The two reserves have an elevation range of 660 m on the Caribbean slope rising to 1,859 m on the Cerro Sin Nombre (No Name Hill) on the continental side. The climate is very wet (over 3,000 mm per year), but the main feature of the forests in the highest parts of the two reserves is that they remain covered in cloud for most of the year, giving rise to a large diversity of mosses, livervorts, lichens and epiphytes that grow profusely on the trees. The most conspicuous trees include the guarumo (Cecropia polyphlebia), a species typical of high mountains in Costa Rica whose fruits attract birds and bats; the oak (Quercus), a large tree whose fruits or acorns are food for squirrels, agouties, peccaries and deer; the zapote (Pouteria viridis), the large seeds of which are frequently seen along the paths, and the wild fig (Ficus tuerckheimii).

One hundred species of mammals have been identified, including 40 bats. Some of the most numerous mammals include the fruit-eating bat (Artibeus toltecus), the almost completely black howler monkey (Alouatta palliata), the nine-banded armadillo (Dasypus novemcinctus), the black squirrel (Sciurus deppei) and the Mexican mouse (Peromyscus nudipes). As far as birds are concerned, 400 species, almost half of all those in the country, including the green kingfisher (Chloroceryle americana), the crested owl (Lophostrix cristata), the great green macaw (Ara ambigua), the solitary eagle (Harpyhaliaetus solitarius) and the quetzal (Pharomachrus mocinno), possibly the most beautiful bird on the continent and the most famous in the area. The 30 species of hummingbirds are the ones that most fascinate tourists who visit the reserves.

153 species of amphibians and reptiles have also been identified, including the glass frog (Centrolenella), boa (Boa constrictor), Central American coral snake (Micrurus nigrocinctus) and the highly poisonous fer-de-lance (Bothrops asper). The golden toad (Bufo periglenes), the best known and most studied endemic amphibian in the area, appears to have become extinct a few years ago. The Monteverde Cloud Forest Reserve has a biological station with meeting rooms, laboratory, library, dining room, shop and dormitories.

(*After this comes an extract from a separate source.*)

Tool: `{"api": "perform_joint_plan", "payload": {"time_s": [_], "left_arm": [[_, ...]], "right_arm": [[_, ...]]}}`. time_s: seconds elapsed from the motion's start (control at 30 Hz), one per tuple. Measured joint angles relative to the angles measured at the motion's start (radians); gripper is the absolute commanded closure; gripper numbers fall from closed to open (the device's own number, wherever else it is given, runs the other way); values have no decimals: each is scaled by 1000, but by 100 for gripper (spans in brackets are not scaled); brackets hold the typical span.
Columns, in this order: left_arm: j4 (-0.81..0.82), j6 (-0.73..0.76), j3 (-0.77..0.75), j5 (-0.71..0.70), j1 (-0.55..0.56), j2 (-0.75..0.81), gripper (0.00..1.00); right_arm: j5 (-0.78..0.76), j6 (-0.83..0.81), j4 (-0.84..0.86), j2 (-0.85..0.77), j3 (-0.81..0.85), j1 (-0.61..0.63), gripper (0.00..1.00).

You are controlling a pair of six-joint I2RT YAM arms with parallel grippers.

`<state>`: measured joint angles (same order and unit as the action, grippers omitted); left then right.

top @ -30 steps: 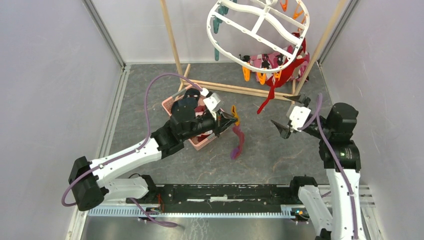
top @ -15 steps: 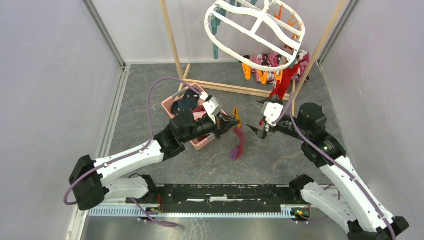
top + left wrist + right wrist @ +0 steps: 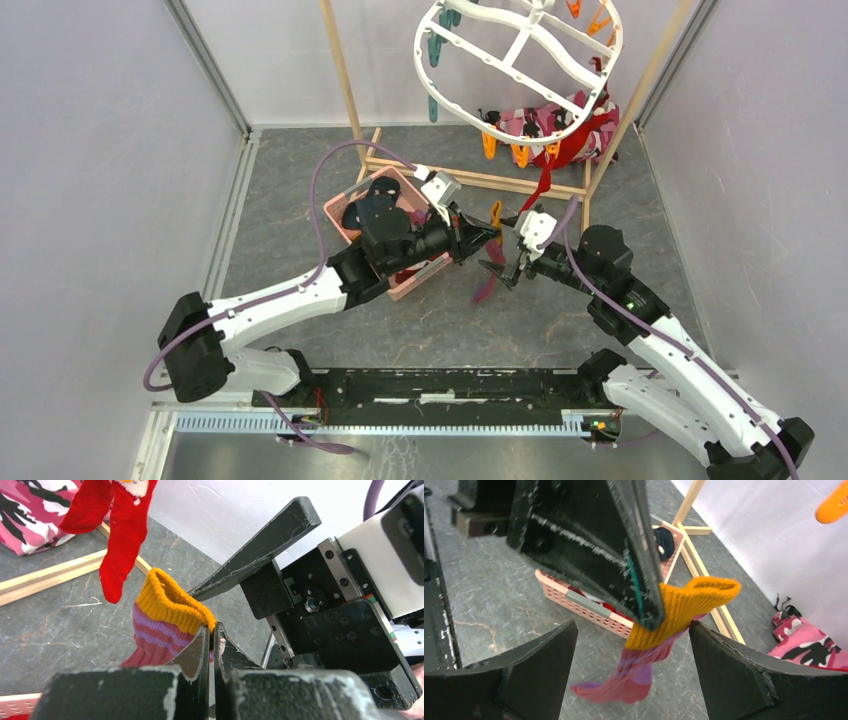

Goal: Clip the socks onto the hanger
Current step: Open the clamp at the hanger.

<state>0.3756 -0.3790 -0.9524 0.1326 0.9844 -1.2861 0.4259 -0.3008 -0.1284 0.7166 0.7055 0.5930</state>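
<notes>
One sock (image 3: 494,214) hangs between left hand (image 3: 478,238) and right hand (image 3: 503,255) in the top view, well below the hanger (image 3: 419,55). Left wrist: left hand clenched on its cuff. Right wrist: right hand splayed astride that cuff, seemingly clear; close squarely there.

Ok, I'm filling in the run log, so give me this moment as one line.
left claw: shut on striped sock, orange cuff | right claw: open, either side of it, apart | red sock: hanging from hanger
</notes>
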Motion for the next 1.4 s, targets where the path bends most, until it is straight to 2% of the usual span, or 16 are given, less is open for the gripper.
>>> {"api": "perform_joint_plan", "payload": {"time_s": [0.03,0.1,0.17,0.47,0.63,0.77,0.8,0.87,1.03,1.1,1.2,1.3,1.4], "left_arm": [[0,-14,-1,-10,6,-6,98],[-1,-27,-2,-27,12,-15,98],[-2,-42,-2,-40,14,-22,98],[-38,-50,-35,-86,17,-30,98],[-43,-51,-43,-101,18,-30,98],[-45,-52,-47,-106,18,-30,95],[-45,-52,-48,-107,18,-30,92],[-50,-65,-50,-108,18,-30,82],[-91,-91,-55,-109,14,-16,47],[-123,-97,-55,-105,1,10,37],[-160,-98,-50,-83,-36,82,32],[-164,-114,-50,-27,-121,158,31],[-162,-163,-70,27,-192,170,31]], "right_arm": [[-17,11,15,6,0,5,19],[-39,27,37,13,0,6,35],[-55,43,56,22,0,8,45],[-97,57,68,41,0,13,49],[-99,39,67,48,1,14,77],[-106,27,67,67,16,14,91],[-107,25,67,71,18,14,99],[-110,24,67,74,20,14,100],[-108,23,62,72,20,4,100],[-94,22,59,65,20,-8,100],[-67,7,60,41,19,-35,100],[-45,-29,61,5,14,-53,100],[-38,-72,61,-20,10,-62,100]]}}
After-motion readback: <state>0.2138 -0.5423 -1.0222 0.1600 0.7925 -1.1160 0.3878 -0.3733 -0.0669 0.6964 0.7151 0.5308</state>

Access to this station is from San José along the Panamerican Highway, across the bridge over the Lagarto river to Santa Elena, and then to the Monteverde Station (172 km). The section from the Panamerican Highway to the station is a grit road that can be used all year round. Within the two reserves there are several paths, some with interpretation, leading to sites of scientific and scenic interest. One cloud-swathed path, for example, leads to La Ventana (The Window), on the continental side.

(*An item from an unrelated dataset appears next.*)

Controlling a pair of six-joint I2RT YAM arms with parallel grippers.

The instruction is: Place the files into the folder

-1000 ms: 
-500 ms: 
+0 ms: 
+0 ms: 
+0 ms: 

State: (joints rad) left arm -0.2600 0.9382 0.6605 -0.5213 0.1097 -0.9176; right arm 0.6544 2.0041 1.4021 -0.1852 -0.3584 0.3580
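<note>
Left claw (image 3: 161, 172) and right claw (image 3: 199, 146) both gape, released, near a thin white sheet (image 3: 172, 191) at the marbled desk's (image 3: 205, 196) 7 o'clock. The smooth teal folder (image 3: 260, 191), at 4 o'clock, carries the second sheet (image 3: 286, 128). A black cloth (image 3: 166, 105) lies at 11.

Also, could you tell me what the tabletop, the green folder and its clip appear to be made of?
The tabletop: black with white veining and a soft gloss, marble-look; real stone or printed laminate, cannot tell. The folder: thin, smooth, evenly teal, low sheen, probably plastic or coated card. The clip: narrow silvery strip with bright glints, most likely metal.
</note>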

Buses run between San José and Monteverde and between Puntarenas and Santa Elena, and there is a taxi service from Santa Elena to the station. In the town of Santa Elena there are restaurants and markets, and in Monteverde there are hotels, boarding houses and a cheese factory. For more information and to book places in the station, call the TCC on 645-5122 or the MCL on 645-5003.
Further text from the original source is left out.